The AltScore data architecture follows a medallion (Bronze → Silver → Gold) pattern over a cloud object store, with PostgreSQL as the operational store for scores, consent, and audit records, and Redis as a caching layer. No PII crosses the Bronze → Silver boundary in raw form.
DAS-ALTSCORE-001 · Architecture Charters3://lake/bronze/dist_{id}/year/month/s3://lake/silver/retailer_{uuid}/year/month/s3://lake/gold/scores/year/month/scores table for API servingBronze stores raw ERP data exactly as received. PII fields (GST, phone, address) are present.

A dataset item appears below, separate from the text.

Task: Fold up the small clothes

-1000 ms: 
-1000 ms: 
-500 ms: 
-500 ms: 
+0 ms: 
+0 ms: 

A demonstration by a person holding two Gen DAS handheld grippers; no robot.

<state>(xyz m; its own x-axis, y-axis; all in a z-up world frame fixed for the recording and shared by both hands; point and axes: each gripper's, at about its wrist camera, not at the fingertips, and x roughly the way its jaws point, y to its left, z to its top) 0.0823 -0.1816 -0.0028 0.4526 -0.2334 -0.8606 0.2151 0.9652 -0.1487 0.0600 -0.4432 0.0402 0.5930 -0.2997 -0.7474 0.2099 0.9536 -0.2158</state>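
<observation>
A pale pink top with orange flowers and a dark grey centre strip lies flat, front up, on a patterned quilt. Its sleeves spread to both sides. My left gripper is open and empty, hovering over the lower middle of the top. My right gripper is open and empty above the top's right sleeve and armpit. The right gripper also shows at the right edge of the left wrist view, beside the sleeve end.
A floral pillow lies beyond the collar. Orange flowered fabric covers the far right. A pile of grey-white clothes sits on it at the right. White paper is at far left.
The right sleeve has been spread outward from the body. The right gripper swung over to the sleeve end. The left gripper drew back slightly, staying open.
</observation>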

Access is restricted to Data Engineering via IAM. No ML or API service has access to Bronze.
| Column | Type | PII | Description |
|---|---|---|---|
invoice_id | STRING | No | Original ERP invoice ID (source system) |
distributor_id | STRING | No | AltScore distributor UUID |
retailer_gst | STRING | YES | GSTIN — pseudonymized in Silver layer |
retailer_name | STRING | YES | Business name — dropped in Silver layer |
retailer_phone | STRING | YES | Phone number — pseudonymized in Silver layer |
invoice_date | DATE | No | Invoice creation date |
due_date | DATE | No | Payment due date per credit terms |
amount_inr | DECIMAL(15,2) | No | Invoice gross amount in INR |
erp_type | STRING | No | tally_prime | sap_b1 | csv |
ingested_at | TIMESTAMP | No | Ingest timestamp (UTC) |
batch_id | STRING | No | Source batch_id from ERP Ingestion Service |
_row_hash | STRING | No | SHA-256 of all fields — tamper detection |
| Column | Type | PII | Description |
|---|---|---|---|
payment_id | STRING | No | Original ERP payment ID |
invoice_id | STRING | No | Links to bronze_invoices.invoice_id |
distributor_id | STRING | No | AltScore distributor UUID |
retailer_gst | STRING | YES | GSTIN — pseudonymized in Silver layer |
paid_date | DATE | No | Date payment was received |
amount_paid_inr | DECIMAL(15,2) | No | Amount actually paid (may be partial) |
payment_method | STRING | No | NEFT | RTGS | IMPS | cheque | cash |
ingested_at | TIMESTAMP | No | Ingest timestamp (UTC) |
_row_hash | STRING | No | SHA-256 — tamper detection |
Silver contains pseudonymized, normalized transaction records. No PII is present. The retailer_gst → retailer_uuid mapping lives in a separate access-restricted identity store. ML and API services interact with Silver data only through the Gold layer — never directly.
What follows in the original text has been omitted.